Teleosauridae is a family of extinct typically marine crocodylomorphs similar to the modern gharial that lived during the Jurassic period. Teleosaurids were thalattosuchians closely related to the fully aquatic metriorhynchoids, but were less adapted to an open-ocean, pelagic lifestyle. The family was originally coined to include all the semi-aquatic (i.e. non-metriorhynchoid) thalattosuchians and was equivalent to the modern superfamily Teleosauroidea. However, as teleosauroid relationships and diversity was better studied in the 21st century, the division of teleosauroids into two distinct evolutionary lineages led to the establishment of Teleosauridae as a more restrictive family within the group, together with its sister family Machimosauridae.
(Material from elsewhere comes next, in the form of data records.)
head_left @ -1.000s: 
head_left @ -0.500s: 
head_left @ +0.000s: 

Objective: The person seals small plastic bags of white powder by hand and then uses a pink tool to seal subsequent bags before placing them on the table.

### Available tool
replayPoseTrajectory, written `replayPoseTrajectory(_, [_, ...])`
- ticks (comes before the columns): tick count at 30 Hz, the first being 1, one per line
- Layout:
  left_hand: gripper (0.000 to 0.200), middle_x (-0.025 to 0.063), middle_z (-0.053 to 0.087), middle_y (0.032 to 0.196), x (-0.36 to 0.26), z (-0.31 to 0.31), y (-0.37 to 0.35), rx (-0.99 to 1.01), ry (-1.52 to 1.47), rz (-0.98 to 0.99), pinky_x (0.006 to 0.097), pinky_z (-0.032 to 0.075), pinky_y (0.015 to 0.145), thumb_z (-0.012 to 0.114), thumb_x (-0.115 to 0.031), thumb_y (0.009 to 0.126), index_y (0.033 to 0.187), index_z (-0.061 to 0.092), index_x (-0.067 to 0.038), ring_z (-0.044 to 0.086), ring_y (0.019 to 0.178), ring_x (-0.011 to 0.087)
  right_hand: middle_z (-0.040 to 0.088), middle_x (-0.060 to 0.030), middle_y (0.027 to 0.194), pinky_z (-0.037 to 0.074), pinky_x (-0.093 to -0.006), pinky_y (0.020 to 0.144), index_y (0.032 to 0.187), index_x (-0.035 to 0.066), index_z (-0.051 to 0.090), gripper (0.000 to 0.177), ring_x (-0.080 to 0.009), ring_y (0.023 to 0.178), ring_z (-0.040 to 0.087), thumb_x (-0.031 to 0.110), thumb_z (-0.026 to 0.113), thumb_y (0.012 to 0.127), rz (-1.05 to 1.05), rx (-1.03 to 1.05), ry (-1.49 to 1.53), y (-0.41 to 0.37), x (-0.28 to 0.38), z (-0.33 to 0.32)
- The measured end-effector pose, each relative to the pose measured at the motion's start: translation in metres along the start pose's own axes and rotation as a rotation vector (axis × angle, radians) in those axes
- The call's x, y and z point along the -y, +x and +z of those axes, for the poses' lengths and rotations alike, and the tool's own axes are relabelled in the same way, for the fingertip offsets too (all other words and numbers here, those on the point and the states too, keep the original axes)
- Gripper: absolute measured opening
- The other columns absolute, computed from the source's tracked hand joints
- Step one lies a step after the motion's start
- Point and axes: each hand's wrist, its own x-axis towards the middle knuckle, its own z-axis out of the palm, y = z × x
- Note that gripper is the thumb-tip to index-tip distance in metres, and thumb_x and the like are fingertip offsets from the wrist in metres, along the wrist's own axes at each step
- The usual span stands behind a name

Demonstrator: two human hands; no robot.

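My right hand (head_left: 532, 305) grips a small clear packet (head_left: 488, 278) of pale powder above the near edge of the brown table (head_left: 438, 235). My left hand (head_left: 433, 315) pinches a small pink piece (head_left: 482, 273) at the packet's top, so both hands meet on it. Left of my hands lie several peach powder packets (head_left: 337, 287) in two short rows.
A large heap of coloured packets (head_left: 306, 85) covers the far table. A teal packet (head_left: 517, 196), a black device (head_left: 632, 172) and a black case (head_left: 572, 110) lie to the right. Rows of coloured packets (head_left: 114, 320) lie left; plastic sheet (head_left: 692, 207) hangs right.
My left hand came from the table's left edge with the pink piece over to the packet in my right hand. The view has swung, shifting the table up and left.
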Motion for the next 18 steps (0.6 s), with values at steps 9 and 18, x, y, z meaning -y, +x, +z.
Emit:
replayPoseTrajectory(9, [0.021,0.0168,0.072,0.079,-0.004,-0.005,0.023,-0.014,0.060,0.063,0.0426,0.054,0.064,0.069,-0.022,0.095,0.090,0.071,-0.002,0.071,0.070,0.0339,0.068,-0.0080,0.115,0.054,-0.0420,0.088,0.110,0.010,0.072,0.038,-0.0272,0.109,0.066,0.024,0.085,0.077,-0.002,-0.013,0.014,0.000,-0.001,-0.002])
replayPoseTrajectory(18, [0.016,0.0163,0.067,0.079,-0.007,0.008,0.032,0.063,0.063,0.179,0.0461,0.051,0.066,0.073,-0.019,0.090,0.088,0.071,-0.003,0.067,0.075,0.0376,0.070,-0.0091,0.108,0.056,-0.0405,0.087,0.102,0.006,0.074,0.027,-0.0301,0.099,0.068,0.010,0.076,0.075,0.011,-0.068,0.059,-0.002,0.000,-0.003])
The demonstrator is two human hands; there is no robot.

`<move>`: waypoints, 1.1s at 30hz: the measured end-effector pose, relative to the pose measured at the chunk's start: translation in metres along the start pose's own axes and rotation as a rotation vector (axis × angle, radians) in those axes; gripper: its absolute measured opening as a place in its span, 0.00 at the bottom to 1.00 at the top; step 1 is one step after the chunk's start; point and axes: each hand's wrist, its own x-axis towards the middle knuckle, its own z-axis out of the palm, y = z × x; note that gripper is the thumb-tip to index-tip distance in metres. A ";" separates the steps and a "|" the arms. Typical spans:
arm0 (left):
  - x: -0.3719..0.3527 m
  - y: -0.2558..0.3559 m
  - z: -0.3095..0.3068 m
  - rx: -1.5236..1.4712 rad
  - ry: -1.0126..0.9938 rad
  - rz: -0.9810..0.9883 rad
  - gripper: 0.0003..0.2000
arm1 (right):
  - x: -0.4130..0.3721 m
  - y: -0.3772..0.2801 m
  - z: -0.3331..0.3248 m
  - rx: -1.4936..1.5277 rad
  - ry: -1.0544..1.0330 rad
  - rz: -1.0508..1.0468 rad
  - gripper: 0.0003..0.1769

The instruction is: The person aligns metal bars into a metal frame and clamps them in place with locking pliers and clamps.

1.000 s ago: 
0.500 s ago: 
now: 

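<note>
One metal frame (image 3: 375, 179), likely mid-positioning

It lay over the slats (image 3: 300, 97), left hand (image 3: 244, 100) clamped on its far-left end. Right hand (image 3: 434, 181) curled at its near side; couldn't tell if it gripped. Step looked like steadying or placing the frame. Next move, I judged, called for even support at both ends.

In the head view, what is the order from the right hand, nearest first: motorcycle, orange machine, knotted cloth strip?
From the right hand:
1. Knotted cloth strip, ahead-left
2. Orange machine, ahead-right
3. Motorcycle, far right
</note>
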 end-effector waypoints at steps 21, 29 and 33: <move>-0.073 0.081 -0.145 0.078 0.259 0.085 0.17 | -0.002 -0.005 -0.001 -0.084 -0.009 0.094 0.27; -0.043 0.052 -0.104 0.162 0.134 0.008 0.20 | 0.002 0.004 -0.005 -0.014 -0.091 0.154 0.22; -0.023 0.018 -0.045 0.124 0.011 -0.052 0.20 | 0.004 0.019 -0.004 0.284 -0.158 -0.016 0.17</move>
Amongst teleosauroids, teleosaurids were generally smaller and less common than machimosaurids, suggesting the two families occupied different niches, similar to modern species of crocodilians. However, teleosaurids were more diverse than machimosaurids, with generalist coastal predators (Mystriosaurus), long-snouted marine piscivores (Bathysuchus), and potentially even long-snouted, semi-terrestrial predators (Teleosaurus). Additionally, teleosaurids occupied a wider range of habitats than machimosaurids, from semi-marine coasts and estuaries, the open-ocean, freshwater, and potentially even semi-terrestrial environments.

Classification 
Teleosauridae is phylogenetically defined as the largest clade of teleosauroids containing Teleosaurus but not Machimosaurus and Plagiophthalmosuchus. Teleosauridae is split into two subfamilies, the Teleosaurinae and the Aeolodontinae.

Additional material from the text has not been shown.